I hope that I can get to homeroom without being noticed further. After all, I’m already late. But, life hates me and decides every single day of my life to throw me some sort of curveball, because Matt Johnson is waiting for me. At first, I think that he’s waiting for Jo, who I assume cut their conversation short, but, no, he starts walking alongside me.

“Hey, Maggy May.” I roll my eyes and continue walking. He grabs my arm and pulls me toward him. “Does everyone think I’m an alcoholic?”

“I-“

“Maggy, I already know that you and Jo have talked about it before.”

I feel entirely uncomfortable with the whole situation. I honestly blame my parents for conceiving me.

“Maggy May.”

I look back at Matt and realize that it’s the only time I’ve ever talked to Matt alone, and not drunk. “I think we both are.” Well, were. I haven’t drank since Matt’s last party.

“I thought you just liked to have fun,” he says to me.

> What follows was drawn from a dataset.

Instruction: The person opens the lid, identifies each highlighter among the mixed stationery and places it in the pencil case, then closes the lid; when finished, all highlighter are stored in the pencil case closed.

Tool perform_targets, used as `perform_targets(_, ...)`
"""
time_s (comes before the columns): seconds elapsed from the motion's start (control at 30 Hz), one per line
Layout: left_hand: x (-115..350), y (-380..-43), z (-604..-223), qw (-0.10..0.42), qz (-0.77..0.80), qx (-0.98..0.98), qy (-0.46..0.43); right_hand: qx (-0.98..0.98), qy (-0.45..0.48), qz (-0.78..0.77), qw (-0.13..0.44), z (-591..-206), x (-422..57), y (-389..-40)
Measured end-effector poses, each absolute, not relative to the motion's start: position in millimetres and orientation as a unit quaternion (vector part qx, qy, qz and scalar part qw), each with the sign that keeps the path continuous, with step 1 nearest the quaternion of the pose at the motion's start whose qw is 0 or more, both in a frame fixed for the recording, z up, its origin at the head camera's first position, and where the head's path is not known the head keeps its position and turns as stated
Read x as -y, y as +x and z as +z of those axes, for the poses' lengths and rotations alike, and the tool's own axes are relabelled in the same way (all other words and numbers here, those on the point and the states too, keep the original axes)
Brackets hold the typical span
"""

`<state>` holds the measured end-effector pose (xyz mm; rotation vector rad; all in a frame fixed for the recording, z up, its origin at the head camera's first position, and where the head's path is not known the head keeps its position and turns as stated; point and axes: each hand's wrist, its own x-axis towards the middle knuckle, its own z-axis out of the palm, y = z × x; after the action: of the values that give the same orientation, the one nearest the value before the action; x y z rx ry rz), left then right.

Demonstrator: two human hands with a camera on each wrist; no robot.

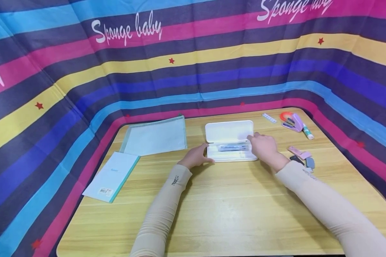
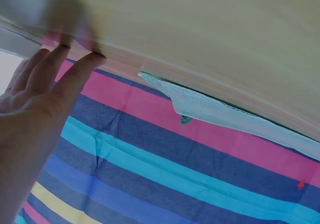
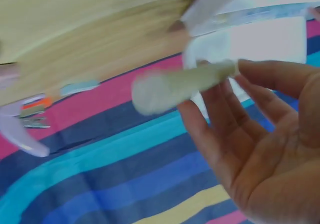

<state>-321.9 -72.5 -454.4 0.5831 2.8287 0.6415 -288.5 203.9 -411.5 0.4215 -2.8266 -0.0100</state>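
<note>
A white pencil case [image 1: 229,131] lies with its lid raised on the table. Several slim pens [image 1: 233,147] lie inside it in clear wrapping. My left hand [image 1: 194,156] grips the left end of the case, thumb along the front corner and fingers farther back; in the left wrist view the fingers [image 2: 82,69] reach out towards the table. At the case's right end is my right hand [image 1: 264,148]. In the right wrist view it pinches a pale, greenish-white tapered tube [image 3: 175,86] between thumb and fingers, blurred there and hidden by the hand in the head view.
Left of the case lie a pale zip pouch [image 1: 157,137] and a white notebook [image 1: 110,176]. Farther right are a purple stapler [image 1: 296,123], an orange ring [image 1: 285,115], a glue stick [image 1: 307,132], and small pink [image 1: 300,152] and grey [image 1: 310,162] pieces. A striped cloth [image 1: 193,57] surrounds the table.
</note>
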Motion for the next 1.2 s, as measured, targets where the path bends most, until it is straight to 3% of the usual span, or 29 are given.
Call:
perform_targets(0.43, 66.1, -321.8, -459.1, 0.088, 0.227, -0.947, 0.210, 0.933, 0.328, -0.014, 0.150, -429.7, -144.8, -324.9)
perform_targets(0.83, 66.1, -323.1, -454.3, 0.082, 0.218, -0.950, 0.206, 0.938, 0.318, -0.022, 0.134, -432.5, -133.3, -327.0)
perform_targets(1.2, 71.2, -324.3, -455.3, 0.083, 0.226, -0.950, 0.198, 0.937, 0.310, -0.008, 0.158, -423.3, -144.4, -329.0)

I shake my head. “I think that we both know we got drunk to get rid of our problems. But, I’m not the reason Jo broke up with you. Trust me, I’m not here to ruin anymore relationships this year.” He looks a bit shocked that I would say this, but I don’t stick around to hear if he has anything else to say.

 

“So, in short, high school has been an incredible time of learning for me. Not just inside the classroom, but also learning outside of the classroom from my amazing friends. It’s an honor to be one of the representatives for this class, who I love so deeply. Thank you.” The crowd erupts with applause for Matt. His speech followed mine and is the last one before we are all fully considered graduates. The first row stands, and we are each called to accept our diplomas.

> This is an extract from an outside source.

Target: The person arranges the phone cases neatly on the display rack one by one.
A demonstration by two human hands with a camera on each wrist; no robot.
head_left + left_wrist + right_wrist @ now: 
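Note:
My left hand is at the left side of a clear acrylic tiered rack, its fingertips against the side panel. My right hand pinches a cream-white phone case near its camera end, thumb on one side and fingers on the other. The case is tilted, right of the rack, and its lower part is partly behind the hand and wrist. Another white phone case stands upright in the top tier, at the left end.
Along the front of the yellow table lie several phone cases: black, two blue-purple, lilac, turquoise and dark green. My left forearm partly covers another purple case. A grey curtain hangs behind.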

“Margaret Stiles, attending Penn State for biology.”

“Matthew Johnson, attending Penn State for biology.”

Huh, I think to myself. I, of course, knew that Matt also had an extreme interest in biology, but I didn’t know that he had an interest in Penn State as a school also.

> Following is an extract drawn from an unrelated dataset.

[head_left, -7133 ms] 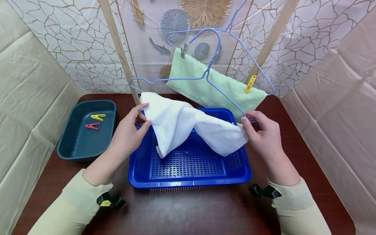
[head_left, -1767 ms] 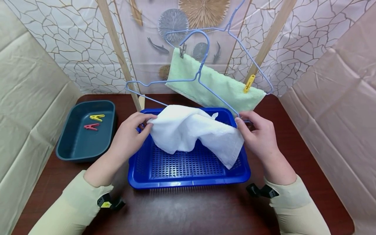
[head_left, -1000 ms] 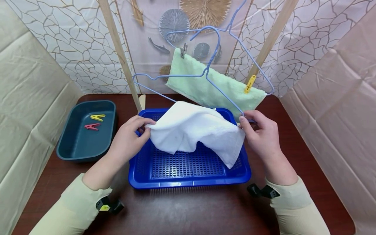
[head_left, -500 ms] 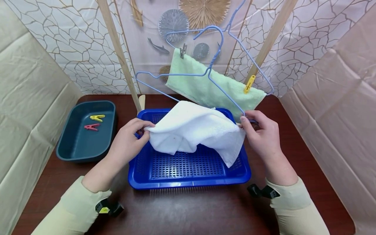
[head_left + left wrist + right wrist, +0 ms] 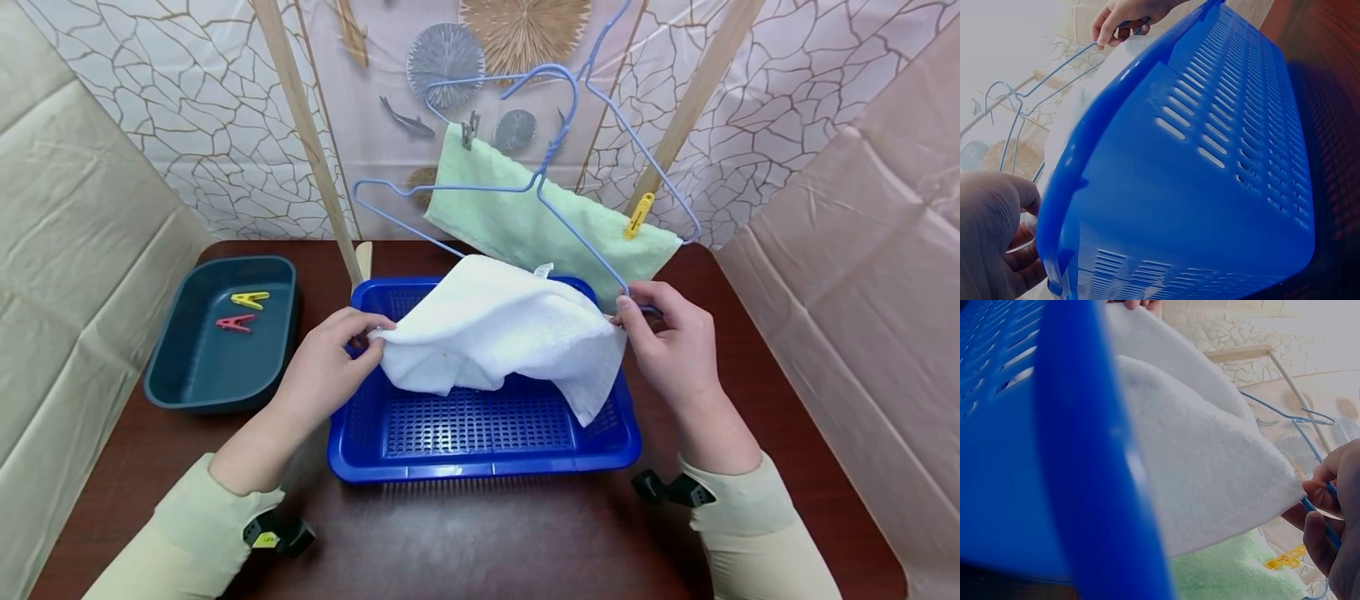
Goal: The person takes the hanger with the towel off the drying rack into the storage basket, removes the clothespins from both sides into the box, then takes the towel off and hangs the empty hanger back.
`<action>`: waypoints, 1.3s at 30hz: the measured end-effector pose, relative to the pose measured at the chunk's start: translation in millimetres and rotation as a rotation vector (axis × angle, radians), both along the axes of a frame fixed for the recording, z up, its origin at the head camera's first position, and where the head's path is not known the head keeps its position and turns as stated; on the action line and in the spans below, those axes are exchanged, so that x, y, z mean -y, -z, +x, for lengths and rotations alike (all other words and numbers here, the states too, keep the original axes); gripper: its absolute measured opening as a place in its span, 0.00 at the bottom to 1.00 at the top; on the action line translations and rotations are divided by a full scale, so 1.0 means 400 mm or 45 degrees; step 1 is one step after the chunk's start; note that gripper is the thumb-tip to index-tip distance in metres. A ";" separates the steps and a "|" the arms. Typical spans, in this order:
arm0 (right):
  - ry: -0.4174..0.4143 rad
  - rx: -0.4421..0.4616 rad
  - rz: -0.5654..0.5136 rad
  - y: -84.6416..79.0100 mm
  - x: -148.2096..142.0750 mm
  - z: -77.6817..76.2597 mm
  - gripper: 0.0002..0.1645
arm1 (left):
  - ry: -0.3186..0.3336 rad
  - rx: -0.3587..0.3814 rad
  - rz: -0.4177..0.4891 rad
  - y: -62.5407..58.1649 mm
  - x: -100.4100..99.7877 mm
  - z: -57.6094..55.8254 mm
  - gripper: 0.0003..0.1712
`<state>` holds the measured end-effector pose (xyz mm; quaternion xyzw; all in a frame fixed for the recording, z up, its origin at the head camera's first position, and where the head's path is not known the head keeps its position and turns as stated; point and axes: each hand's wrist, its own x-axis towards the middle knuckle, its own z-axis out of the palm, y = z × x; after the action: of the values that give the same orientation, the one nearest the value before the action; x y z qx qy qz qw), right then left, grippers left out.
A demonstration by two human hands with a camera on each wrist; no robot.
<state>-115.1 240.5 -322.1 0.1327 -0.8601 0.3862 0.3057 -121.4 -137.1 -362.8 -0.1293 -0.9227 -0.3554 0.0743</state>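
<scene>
A white towel droops between my two hands above the blue basket. My left hand pinches its left edge between thumb and fingers, over the basket's left side. In my right hand is the right corner of a blue wire hanger, held together with the towel's right end. The towel lies over the hanger's lower bar toward the right; the left stretch of that bar shows bare. In the right wrist view the towel's corner meets the hanger right at my fingertips.
Behind, a light green towel hangs from another blue hanger, held by a grey clip and a yellow clothespin. At left, a dark teal tub holds a yellow clothespin and a red clothespin. Wooden poles stand behind.
Seven seconds ago the towel's left end was up at the hanger's left corner; now it hangs lower, nearer the middle. Lately the hanger has shifted right, and my left hand has sunk slightly.
</scene>
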 end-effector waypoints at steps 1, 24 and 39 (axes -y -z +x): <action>-0.002 0.000 -0.004 0.001 0.000 0.000 0.09 | 0.001 0.004 -0.003 0.000 0.000 0.000 0.10; 0.031 0.064 -0.016 0.007 -0.008 -0.006 0.10 | 0.012 0.068 -0.037 0.011 -0.005 -0.003 0.13; 0.063 0.052 0.011 0.011 -0.014 -0.011 0.09 | 0.069 0.079 -0.116 0.023 -0.016 -0.014 0.11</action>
<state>-119.4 246.0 -326.5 0.1047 -0.8709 0.3773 0.2971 -127.1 -130.6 -371.8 -0.1464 -0.9360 -0.3187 0.0302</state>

I take my seat once again, and hardly listen to other names being called out. Except, of course, my old friends.

“Brandon Collins, planning to take over his father’s business.” Right. Brandon wouldn’t be going to college with me.

“Leon James, playing soccer for Duquesne University.”

“Ellen Jones, attending Empire Beauty School.”

“Christopher Long, attending Penn State for biology.” I try to keep my face neutral as I stare at him. I always knew that he wanted to be pre-med, but, like with Matt, I had no idea what his plans were for college. I’m sure that they were both shocked by my school and major as well.

“Shay Williams, attending Duquesne University.” I forgot that she was undecided.

“Josephine Willis, attending the University of Pittsburgh for journalism.”

I don’t pay attention to any of the remaining few after Jo. Watching Matt’s face as she walked across the stage was sad, but for both of their sakes, I hope that her leaving him will truthfully be helpful. Although, I’d been scanning the crowd all night for his parents and hadn’t seen them anywhere. So, who knows how that will affect his psyche.

I’m searching for my parents, desperately trying to avoid everyone, when some says, “Oh, Maggy, you gave such a beautiful speech.” I’m sort of surprised to hear someone talking to me. I turn to see Mrs. Williams, aka Shay’s mother.

“Oh, thanks so much Mrs. Williams.” She engulfs me in a hug.

“I just have to get a picture of you and Shay. I still have the one from your kindergarten graduation, and I think they would go perfectly in the living room together!” I don’t know how to tell her that Shay no longer wants to be my friend and hasn’t for nearly a month.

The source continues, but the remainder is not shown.